Abstract(s)
Le muscle lisse endobronchique est l’un des acteurs principaux de l’asthme. La description de ces caractéristiques phénotypiques reste cependant très elliptique, notamment à cause de la difficulté inhérente à l’échantillonnage. Le cheval offre un large champ d’investigation en raison de sa taille et un modèle d’asthme pertinent en regard de la similitude entre asthme et souffle. La technique de culture et de caractérisation du muscle lisse a été mise au point à partir de muscle lisse trachéal. Ce modèle a ensuite été transposé et réalisé à partir de biopsies endobronchiques chez le cheval. Les cellules du muscle lisse ont été isolées, mises en culture puis caractérisées par immunofluorescence, cytométrie de flux et immunobuvardage. Le maintien du phénotype contractile en culture restant un défi dans l’établissement d’un modèle d’asthme réaliste.

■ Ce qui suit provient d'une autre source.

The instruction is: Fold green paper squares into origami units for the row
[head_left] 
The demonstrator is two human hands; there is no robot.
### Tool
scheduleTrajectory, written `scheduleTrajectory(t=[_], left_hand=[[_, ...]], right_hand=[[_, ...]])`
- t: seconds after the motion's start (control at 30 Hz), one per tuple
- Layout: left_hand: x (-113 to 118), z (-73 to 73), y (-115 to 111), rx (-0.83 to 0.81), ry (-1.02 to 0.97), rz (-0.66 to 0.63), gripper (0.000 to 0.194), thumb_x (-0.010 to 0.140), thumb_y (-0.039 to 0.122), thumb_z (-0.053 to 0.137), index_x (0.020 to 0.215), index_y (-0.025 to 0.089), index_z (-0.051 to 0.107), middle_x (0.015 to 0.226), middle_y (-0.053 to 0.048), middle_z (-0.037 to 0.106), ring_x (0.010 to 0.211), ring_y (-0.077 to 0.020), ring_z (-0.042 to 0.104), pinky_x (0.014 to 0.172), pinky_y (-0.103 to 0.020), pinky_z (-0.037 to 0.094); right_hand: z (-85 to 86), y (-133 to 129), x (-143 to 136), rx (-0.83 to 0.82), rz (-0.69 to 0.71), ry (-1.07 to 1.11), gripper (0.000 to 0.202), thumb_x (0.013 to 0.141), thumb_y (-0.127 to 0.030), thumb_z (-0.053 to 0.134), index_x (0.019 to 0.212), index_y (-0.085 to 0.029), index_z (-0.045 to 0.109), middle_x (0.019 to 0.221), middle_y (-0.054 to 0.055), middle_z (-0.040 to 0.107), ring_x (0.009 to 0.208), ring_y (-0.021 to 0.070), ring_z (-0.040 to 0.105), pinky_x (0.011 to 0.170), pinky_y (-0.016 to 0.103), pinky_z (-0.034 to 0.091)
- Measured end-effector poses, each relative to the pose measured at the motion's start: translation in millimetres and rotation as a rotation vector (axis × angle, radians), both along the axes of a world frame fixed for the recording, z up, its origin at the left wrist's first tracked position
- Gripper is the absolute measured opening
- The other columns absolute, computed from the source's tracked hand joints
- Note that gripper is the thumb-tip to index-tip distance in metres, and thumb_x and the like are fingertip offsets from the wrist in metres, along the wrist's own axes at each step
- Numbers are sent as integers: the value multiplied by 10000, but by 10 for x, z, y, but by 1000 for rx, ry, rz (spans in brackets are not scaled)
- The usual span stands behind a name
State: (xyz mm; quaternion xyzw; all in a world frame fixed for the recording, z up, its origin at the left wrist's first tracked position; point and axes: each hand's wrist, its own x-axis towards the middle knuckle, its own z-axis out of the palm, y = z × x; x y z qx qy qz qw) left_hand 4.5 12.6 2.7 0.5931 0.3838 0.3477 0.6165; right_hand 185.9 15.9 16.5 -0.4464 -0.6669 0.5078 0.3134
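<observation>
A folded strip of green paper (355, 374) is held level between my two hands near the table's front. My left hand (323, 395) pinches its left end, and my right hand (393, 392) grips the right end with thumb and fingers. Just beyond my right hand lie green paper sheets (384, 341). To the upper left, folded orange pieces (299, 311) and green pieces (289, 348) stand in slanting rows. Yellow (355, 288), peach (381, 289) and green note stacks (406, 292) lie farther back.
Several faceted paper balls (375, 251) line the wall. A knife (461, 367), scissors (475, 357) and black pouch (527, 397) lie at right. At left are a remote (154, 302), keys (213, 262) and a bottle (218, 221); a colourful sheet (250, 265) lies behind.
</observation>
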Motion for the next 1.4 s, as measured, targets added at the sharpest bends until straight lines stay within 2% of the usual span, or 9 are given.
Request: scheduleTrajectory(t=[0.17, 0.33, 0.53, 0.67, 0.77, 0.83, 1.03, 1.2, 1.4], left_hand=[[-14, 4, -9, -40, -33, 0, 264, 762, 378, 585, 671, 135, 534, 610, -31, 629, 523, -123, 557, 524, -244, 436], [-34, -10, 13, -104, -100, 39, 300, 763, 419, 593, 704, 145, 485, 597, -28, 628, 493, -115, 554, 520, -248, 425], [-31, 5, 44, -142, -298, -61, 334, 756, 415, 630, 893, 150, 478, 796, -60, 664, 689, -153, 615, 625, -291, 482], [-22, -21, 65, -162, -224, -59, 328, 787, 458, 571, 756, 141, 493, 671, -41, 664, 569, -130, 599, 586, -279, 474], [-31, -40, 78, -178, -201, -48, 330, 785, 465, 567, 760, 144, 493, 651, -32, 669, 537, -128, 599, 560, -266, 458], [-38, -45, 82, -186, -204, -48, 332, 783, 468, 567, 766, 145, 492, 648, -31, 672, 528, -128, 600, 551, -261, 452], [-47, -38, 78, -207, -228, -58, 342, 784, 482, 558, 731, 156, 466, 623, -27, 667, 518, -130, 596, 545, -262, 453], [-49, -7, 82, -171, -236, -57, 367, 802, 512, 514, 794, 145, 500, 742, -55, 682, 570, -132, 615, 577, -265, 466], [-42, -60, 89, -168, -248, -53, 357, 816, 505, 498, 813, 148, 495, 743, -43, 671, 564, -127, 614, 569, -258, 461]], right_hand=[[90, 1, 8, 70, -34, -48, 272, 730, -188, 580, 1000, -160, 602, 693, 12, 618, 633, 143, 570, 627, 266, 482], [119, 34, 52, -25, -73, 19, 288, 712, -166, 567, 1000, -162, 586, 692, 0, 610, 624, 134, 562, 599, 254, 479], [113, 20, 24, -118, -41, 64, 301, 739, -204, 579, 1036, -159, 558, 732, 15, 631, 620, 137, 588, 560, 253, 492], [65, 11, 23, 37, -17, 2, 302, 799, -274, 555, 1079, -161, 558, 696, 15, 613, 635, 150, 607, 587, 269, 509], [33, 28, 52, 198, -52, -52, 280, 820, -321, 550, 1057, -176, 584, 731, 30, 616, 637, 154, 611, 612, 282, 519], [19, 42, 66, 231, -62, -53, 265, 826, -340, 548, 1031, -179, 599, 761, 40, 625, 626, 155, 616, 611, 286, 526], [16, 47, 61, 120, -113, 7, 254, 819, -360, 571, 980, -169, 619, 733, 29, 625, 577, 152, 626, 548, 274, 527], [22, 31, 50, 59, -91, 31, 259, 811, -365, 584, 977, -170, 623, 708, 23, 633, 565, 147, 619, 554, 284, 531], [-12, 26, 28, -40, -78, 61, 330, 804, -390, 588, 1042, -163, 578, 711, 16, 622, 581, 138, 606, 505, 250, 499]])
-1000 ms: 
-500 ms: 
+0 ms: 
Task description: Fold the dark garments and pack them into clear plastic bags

Suite à l’isolement des cellules musculaires lisses à partir de muscle lisse trachéal équin et leur mise en culture en présence de 10% de FBS pendant 7 passages, 96.4% des cellules expriment l’α-smooth muscle-actine (α-sm-actine), tandis que 83.8% et 77% expriment la desmine et la myosine respectivement. Les cellules musculaires lisses issues de biopsies endobronchiques expriment après 7 passages à 84% l’α-sm-actine, à 57% la desmine et 69% la myosine. Ces résultats ont été obtenus par immunofluorescence et immunobuvardage. Le pourcentage de cellules exprimant les protéines d’intérêt, tout comme l’intensité moyenne de fluorescence ne présentent pas de variation significative ni entre le 4ième et le 7ième passage, ni avec la caractérisation initiale, lors du premier passage.
Cette étude suggère qu’il est possible de maintenir le phénotype contractile en culture sur plastique en présence de 10% de FBS, et que les biopsies endobronchiques sont un support d’étude valable pour de futures investigations concernant le rôle du muscle lisse et ses caractéristiques.
Endobronchial smooth muscle is one of the main stakeholder in asthma by alteration of his volume and phenotype. Sampling airway smooth muscle using endobronchial biopsies is performed in order to study pathways associated with remodeling, but currently, little is known regarding the stability of the ASM phenotypes during in vitro culture. Specifically, whether the contractile phenotype is maintained in culture and his evolution across passages is not established. Two problems could explain this lack of information: first the sampling, secondly the maintenance of contractile phenotype in culture.
We developed culture condition based on tracheal smooth muscle in the aim to ensure the upkeep of contractile phenotype. Then we developed a sampling protocol to harvest and maintain in culture ASM cells from endobronchial biopsies on a live animals. The stability of the ASM contractile phenotype was evaluated at each passage using immunofluorescence, FACS and western blot for α-sm-actin, desmin and myosin contents over a 2-month period. No significant differences were observed between the first and the fourth last passage (4th to 7th). 96.4% of the tracheal smooth muscle cell expressed α-sm-actin, 83.3 and 77% of cells expressed desmin and myosin respectively, at the 7th passage. Endobronchial smooth muscle expressed 84% of α-sm-actin, 57% of desmin and 69% of myosin, respectively.
Contractile phenotype was maintained and we determined evolution of contractile phenotype in standardize conditions that will provide a characterized support for coming research.